■ WHAT YOU HAVE TO DO:
Some lines in the entries contain the word "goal". Copy all of them.

■ DATASET CONTENT:
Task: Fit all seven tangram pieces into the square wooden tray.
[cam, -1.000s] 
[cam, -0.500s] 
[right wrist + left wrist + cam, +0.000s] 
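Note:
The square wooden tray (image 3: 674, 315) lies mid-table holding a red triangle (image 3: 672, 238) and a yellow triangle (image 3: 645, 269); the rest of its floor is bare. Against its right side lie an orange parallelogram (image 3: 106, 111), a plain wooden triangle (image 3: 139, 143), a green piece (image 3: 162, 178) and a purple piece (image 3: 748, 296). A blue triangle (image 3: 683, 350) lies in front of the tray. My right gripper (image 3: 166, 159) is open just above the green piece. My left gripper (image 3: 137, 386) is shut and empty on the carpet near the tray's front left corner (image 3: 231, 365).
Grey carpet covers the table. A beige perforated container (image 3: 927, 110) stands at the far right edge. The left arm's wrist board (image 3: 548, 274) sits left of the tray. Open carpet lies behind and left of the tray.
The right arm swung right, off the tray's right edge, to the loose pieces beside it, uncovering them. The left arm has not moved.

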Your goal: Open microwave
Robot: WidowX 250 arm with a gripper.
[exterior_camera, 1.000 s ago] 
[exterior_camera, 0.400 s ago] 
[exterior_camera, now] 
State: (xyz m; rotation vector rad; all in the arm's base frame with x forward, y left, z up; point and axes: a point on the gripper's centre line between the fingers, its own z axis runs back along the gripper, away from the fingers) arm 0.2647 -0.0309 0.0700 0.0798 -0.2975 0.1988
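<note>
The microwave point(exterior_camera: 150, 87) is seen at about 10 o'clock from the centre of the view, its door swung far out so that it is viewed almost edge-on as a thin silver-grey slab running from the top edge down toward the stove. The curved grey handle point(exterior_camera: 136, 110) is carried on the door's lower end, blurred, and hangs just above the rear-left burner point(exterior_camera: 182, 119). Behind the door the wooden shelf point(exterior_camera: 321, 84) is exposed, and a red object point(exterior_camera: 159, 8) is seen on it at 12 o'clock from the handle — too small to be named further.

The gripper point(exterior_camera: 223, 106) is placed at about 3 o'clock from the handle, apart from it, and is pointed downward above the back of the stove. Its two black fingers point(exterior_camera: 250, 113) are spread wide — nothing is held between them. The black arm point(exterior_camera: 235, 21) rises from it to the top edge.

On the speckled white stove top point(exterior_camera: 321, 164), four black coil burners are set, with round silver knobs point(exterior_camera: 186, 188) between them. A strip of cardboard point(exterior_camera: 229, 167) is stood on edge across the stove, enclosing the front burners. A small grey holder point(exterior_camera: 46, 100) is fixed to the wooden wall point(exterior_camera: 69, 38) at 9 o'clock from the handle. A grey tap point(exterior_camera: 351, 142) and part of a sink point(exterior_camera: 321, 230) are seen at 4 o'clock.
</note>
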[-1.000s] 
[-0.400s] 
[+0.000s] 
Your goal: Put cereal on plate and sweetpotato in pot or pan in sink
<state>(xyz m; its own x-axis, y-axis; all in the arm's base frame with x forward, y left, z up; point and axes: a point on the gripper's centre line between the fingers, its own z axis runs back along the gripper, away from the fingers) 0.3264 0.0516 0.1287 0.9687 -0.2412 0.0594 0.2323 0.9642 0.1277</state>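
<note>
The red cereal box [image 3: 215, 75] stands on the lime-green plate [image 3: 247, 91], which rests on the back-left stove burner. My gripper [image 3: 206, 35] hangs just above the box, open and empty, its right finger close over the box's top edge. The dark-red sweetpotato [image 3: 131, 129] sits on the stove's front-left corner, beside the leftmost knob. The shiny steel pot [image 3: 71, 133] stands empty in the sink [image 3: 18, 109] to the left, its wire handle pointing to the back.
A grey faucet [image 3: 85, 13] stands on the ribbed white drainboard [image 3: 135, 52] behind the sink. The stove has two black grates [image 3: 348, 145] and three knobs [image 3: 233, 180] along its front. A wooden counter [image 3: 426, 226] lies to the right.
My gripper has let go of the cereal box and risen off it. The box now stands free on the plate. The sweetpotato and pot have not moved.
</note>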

■ WRITTEN SOLUTION:
Your goal: Open microwave
Your goal: Put cereal on plate and sweetpotato in pot or pan in sink

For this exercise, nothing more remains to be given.